What needs to be done
Using the listing below, give the number of lines where "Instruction" appears, and nothing else.

Entries shown
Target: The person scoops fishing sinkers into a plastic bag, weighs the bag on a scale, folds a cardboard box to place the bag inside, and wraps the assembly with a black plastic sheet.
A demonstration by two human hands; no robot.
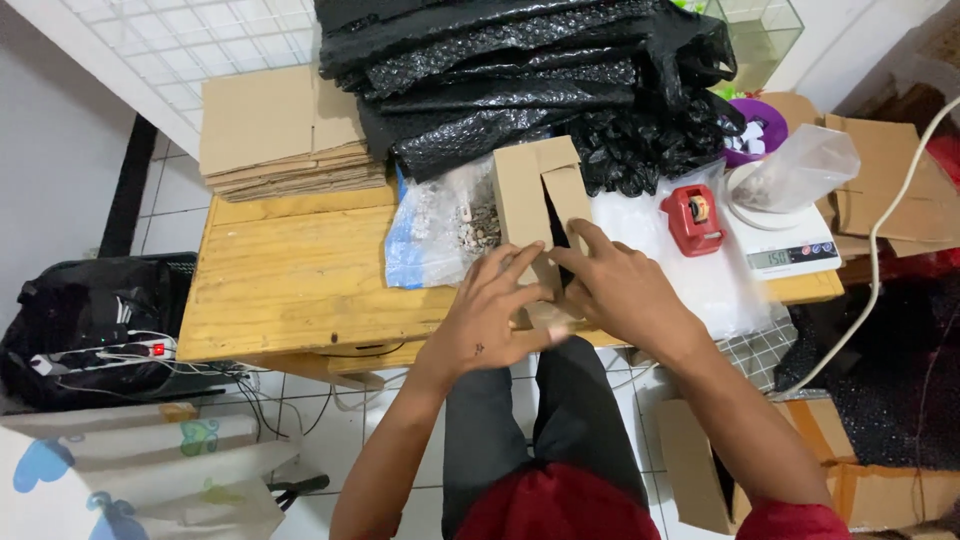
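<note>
you've got a small cardboard box (535, 195) at the near edge of the wooden counter (290, 275), just ahead of your knees, w/ both hands on its lower end. your left hand (487, 318) lies flat-ish over the near part, fingers spread and pressing onto the card, not curled round it. your right hand (625, 290) sits beside it, touching, fingers stretched toward the dark slit between the flaps (can't tell if any fingertip is tucked inside). neither hand is clamped shut; both are open and pressing.

handling, as a judgement: thin corrugated card, so light, stiff along the panels but quick to crease at the folds and flaps. it looks unsealed at the top, so it'll likely flex or skew if squeezed mid-panel. best hold is at the edges and corners, thumbs on one face, fingers on the other. dry card isn't slippery.

just left of the box, touching it, a clear plastic bag (440, 235) of small gritty bits. right of it, a red tape dispenser (692, 218) and a white scale (785, 245) w/ a bag on top. behind, black bubble wrap (520, 70) and flat cardboard sheets (280, 135).
</note>
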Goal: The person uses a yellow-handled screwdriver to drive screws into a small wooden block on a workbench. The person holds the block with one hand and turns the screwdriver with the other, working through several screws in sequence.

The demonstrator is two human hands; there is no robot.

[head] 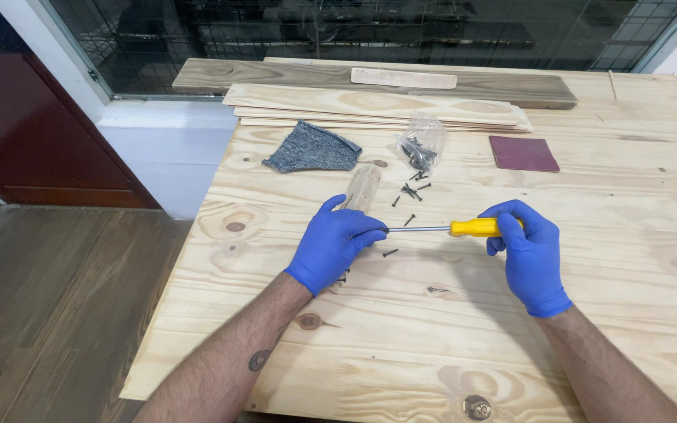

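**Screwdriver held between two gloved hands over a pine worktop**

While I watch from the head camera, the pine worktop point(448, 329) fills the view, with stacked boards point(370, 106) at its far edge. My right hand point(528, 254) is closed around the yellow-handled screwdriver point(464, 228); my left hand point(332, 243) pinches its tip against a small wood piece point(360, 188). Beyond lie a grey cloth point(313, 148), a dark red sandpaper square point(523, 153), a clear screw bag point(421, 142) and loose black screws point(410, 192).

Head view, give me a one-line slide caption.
Gloved right hand holds a screwdriver, its tip at the left hand.
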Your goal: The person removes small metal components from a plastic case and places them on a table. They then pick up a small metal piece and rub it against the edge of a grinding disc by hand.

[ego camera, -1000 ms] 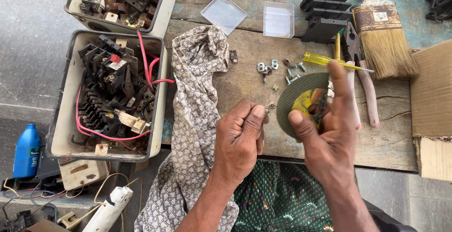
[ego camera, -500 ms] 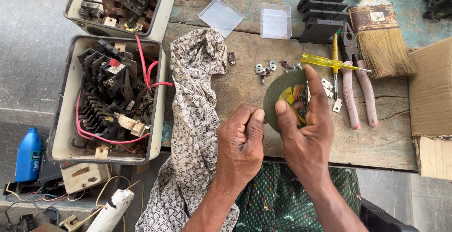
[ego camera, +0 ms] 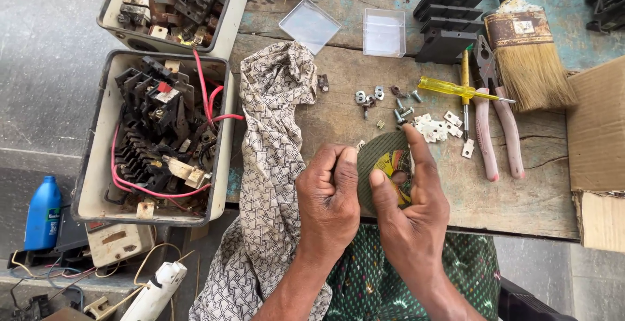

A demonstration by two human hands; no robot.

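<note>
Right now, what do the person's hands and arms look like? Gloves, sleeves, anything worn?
Both are bare: the left hand and right hand have no gloves, and no rings, watch or bands show. The forearms are uncovered as far as the frame's bottom edge, so no sleeves are in view. Fingernails are short. Below the arms lies a dark green garment with a small dotted pattern.

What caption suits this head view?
Right hand holds a disc beside the closed left hand, over a bench.
</note>
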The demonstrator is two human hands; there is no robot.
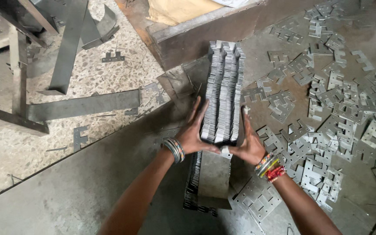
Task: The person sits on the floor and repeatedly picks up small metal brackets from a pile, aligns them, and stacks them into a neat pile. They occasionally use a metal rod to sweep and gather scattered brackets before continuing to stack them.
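Note:
A long stack of thin stamped metal plates point(223, 87) lies on edge on a grey metal sheet point(88, 182), running away from me. My left hand point(193, 130) presses flat against the stack's left side near its close end. My right hand point(250, 141) clasps the right side of the same end. Bangles ring both wrists. A second, shorter stack of the same plates point(199, 182) lies below my hands, partly covered by a flat grey plate point(214, 180).
Several loose stamped plates point(336, 100) are strewn over the surface to the right. A rusty metal block point(205, 30) stands behind the stack. Flat steel bars point(83, 104) and angle pieces point(72, 43) lie on the speckled floor at left.

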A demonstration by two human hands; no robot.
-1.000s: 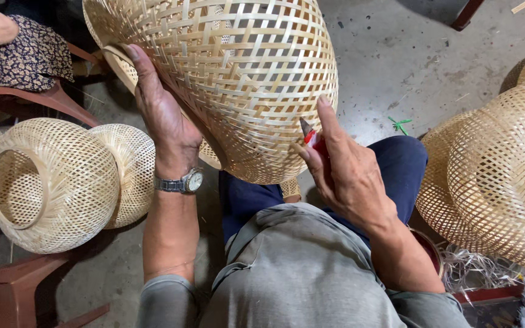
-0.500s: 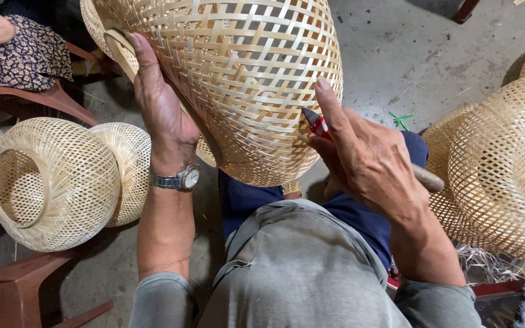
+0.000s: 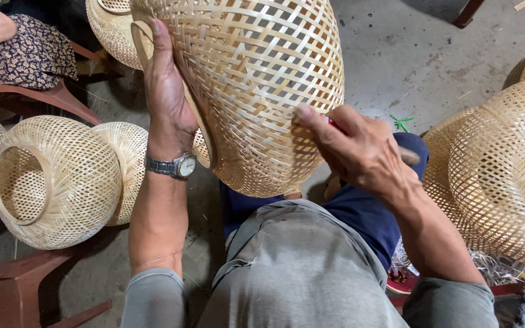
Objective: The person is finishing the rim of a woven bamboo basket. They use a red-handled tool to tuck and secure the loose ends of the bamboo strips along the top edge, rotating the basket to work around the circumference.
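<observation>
A large woven bamboo basket (image 3: 256, 79), rounded like a lamp shade, is held up over my lap. My left hand (image 3: 166, 91) grips its ringed rim on the left side, a metal wristwatch (image 3: 171, 166) on that wrist. My right hand (image 3: 360, 149) presses against the basket's lower right wall and is closed around a small red-handled tool (image 3: 334, 123), mostly hidden by the fingers. A wooden handle end (image 3: 409, 156) shows behind that hand.
Several finished woven baskets lie on the concrete floor: two at the left (image 3: 56, 179) and a stack at the right (image 3: 505, 170). Another basket (image 3: 113, 27) sits behind. A person in patterned cloth (image 3: 22, 51) sits on a red-brown stool (image 3: 50, 97) at the upper left.
The basket has turned and shifted slightly right in my hands. My right hand has slid up the basket's wall with the red tool, the fingertips now pressed on the weave.
</observation>
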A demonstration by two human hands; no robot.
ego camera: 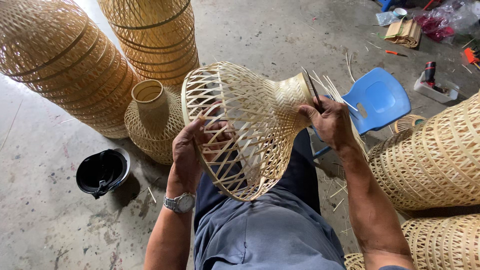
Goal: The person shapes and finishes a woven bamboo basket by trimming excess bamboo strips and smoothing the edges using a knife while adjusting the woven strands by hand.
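Stained concrete floor (45, 210) spreads beneath you, with a stack of woven lampshades (65, 60) at far left and a black helmet (102, 171) lying below them. Your left hand (192, 147) grips the wide rim of the bamboo lampshade (245, 120), thumb outside and fingers curled inside the open lattice, so the weave wraps around your fingertips. The shade lies on its side across your lap, its narrow neck pointing right. Your right hand (330, 122) is closed on that neck, pinching a thin dark tool (314, 91) against the loose strip ends. Beyond those fingers stands a blue plastic stool (377, 97), and more woven shades (435, 160) lie just beside your right forearm.
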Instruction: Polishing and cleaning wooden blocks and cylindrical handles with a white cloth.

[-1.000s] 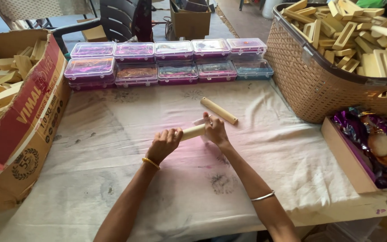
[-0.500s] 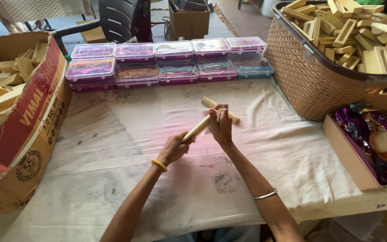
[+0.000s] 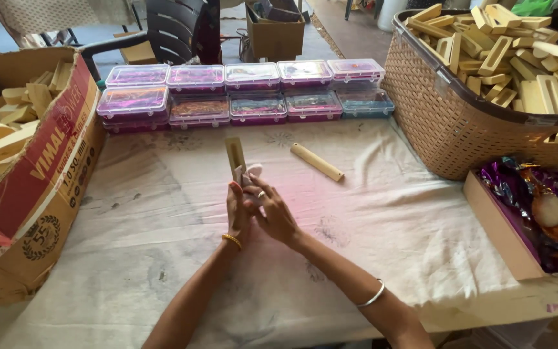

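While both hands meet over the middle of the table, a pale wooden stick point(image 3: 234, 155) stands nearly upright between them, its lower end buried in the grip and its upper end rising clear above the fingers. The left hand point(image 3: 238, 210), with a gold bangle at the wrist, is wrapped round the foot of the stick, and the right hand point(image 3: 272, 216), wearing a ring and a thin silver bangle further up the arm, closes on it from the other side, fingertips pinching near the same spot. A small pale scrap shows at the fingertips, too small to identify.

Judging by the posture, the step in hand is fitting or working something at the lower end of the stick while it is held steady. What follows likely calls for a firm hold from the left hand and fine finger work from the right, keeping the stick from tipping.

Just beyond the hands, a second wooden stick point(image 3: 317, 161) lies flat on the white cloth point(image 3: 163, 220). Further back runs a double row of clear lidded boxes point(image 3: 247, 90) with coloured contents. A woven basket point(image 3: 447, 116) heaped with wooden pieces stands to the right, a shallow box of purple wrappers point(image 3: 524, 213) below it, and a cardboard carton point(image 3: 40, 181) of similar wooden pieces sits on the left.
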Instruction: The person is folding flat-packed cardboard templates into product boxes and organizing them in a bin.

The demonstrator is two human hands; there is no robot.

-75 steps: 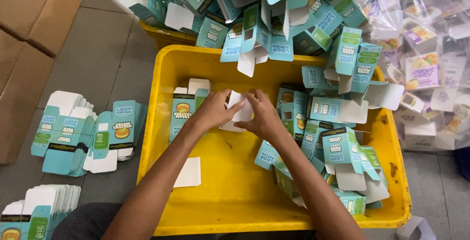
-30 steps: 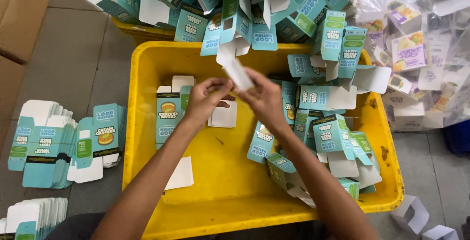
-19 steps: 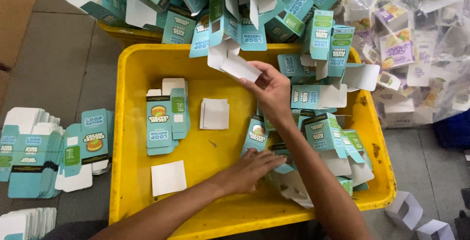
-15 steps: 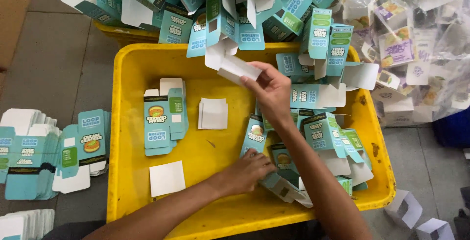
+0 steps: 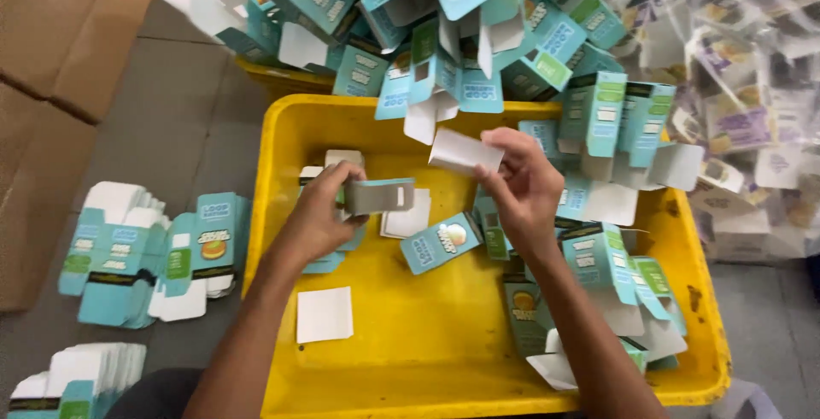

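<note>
Left hand over the yellow tub, fingers curled and pinching a flat teal carton by its left end, carton held level above the tub floor. Right hand at three o'clock from the left, thumb and fingers pressed onto a white folded insert, insert tilted, its upper end pointing to ten o'clock. Carton and insert near each other, not touching; insert at one o'clock from the carton.

Below the two hands, at six o'clock, a loose teal carton with a round picture lying aslant on the tub floor. Beside it, at nine o'clock, a white flat piece partly under the held carton. Another white square card on the tub floor at seven o'clock, well apart from both hands. More flat cartons stacked under the left hand, mostly hidden by it.

Along the tub's right side, from two to five o'clock, a jumble of opened teal cartons, some spilling over the rim. Beyond the tub at twelve o'clock, a heap of opened cartons piled high. At nine o'clock outside the tub, flattened carton stacks on the grey floor. At two o'clock, clear plastic packets. Brown cardboard at ten o'clock.
</note>
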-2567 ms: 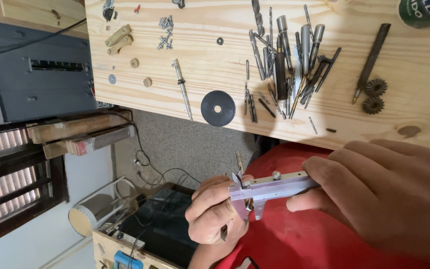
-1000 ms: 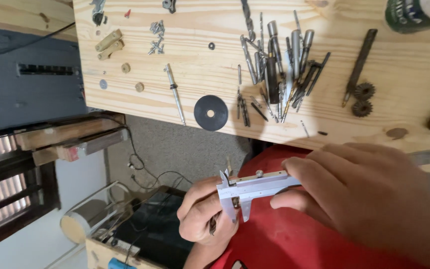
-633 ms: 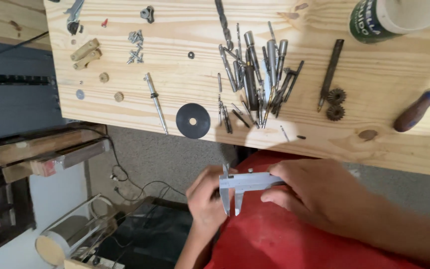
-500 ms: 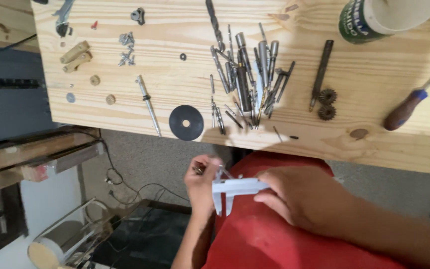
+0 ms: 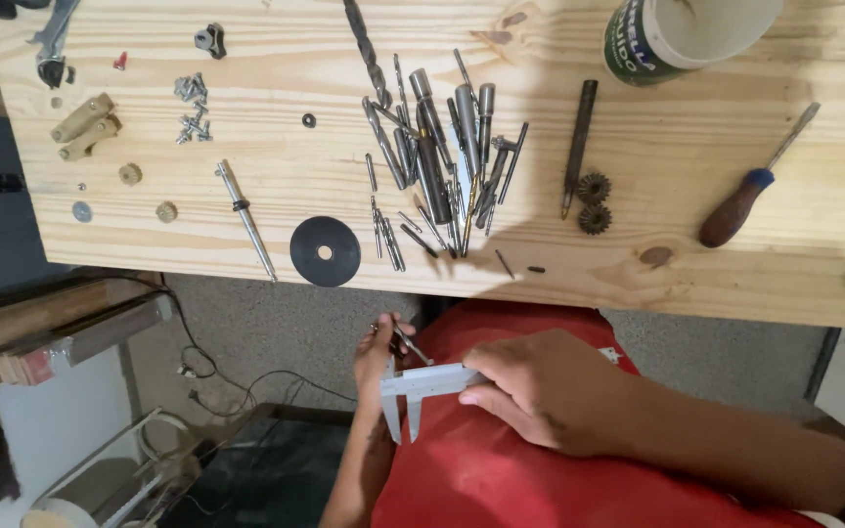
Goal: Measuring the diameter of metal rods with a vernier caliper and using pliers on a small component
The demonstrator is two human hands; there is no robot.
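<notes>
A pale wooden workbench [image 5: 198, 225] fills the upper frame, strewn with drill bits [image 5: 432, 156]. Lower centre, the right hand [image 5: 540, 391] grips a caliper [image 5: 422, 386]; the left hand [image 5: 378, 357] pinches a thin bit [image 5: 409, 344] just above its jaws, not yet between them.

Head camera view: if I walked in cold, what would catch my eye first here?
Likely the two hands low in the middle: the right hand grips a metal caliper, while the left hand holds a thin metal pin at its jaws, above a red lap. Next, the pile of drill bits in the middle of the pale wooden bench, with a black disc near its front edge.
</notes>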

Task output
2